The central character, Troy Maxson, is a bedraggled patriarch with a backbone of pride that rules and defines him. Troy works as a trash collector, and when we first see him, finishing his Friday shift and coming home to greet the weekend the way he always does, by sharing a pint of gin with his grizzled co-worker, Bono (Stephen Henderson), he seems an ebullient and centered man. He’s devoted to Rose ( Viola Davis ), his wife of 18 years, and the sauciness of their back-and-forth teasing lets you know that the feeling is mutual. Troy is so thrifty he claims he can’t afford a TV set, but he has carved out a secure life for his family rooted in their modest brick house. He’s a man shrewd enough to keep his head down and feisty enough to have just asked his supervisor why Pittsburgh has no black sanitation drivers (a chancy question that winds up netting him a promotion to be the city’s first).

Much of “Fences” is set in the Maxsons’ small, cramped patch of backyard, but the film doesn’t feel stagy, because Charlotte Bruus Christensen’s cinematography gives it a crystal-clear flow, and Washington, as both actor and director, gets the conversation humming with a speed and alacrity that keeps the audience jazzed. Wilson’s dialogue is a marvel — soulful, naturalistic, and profane, at moments downright musical in the snap of its cadences. And Washington tears through it with a joyful ferocity, like a man possessed. Which, as we learn, is just what Troy is.

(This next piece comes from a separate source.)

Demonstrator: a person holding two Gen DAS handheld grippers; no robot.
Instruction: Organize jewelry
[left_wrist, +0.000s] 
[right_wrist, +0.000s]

He was once a professional baseball player, a star of the Negro Leagues, but it was Troy’s bitter fate to come along a generation before Jackie Robinson. He never found fortune or fame from baseball, and he can’t accept that the game is now opening up for others. When he dismisses the new black players — and Robinson himself — with a righteous harrumph, claiming that he’s better than all of them, his gripe is rooted in an honest perception of the racist past, but it’s also rooted in the bigheaded wrath of his own ego. Troy doesn’t want anyone to enjoy the success he was denied, and that includes his teenage son, Cory (Jovan Adepo), who has an interview scheduled with a college football recruiter. It’s a doorway to opportunity, but Troy closes it as systematically as Laura’s mother crushes her down in “The Glass Menagerie.”

Troy thinks society will never change for the black man, so he turns that belief into a self-fulfilling prophecy. (Of course, it’s also fused with his jealousy.) He comes on like an honorable fellow, and in certain ways he is, but he’s also an unreasonable hard-ass, like the Great Santini with a touch of King Lear. Washington’s performance keeps both sides of Troy in beautiful balance, so that he never seems more humane than when the full extent of his demons is revealed.

“Fences” has passages of fierce and moving power, but on screen the play comes off as episodic and more than a bit unwieldy. As other characters show up, each sheds a ray of light on the real nature of Troy. Lyons (Russell Hornsby), his grown son from a previous relationship, is an easygoing musician who wants more out of life than working a job of grungy drudgery like his father’s, and when he asks Troy for $10, Troy refuses him. His parsimoniousness is a point of pride, and to some degree a valid one, but it’s also rigid and didactic. Then there’s Troy’s brother, Gabe (Mykelti Williamson), who returned from World War II with a metal plate in his head and without all his marbles. Troy took Gabe’s $3,000 disability payout and purchased the house with it, and the energy he pours into justifying that action is a clear sign of how much guilt there is eating away at him. Williamson does a lyrical piece of acting as Gabe, whose mind is half-gone but whose radar picks up on things he isn’t aware of.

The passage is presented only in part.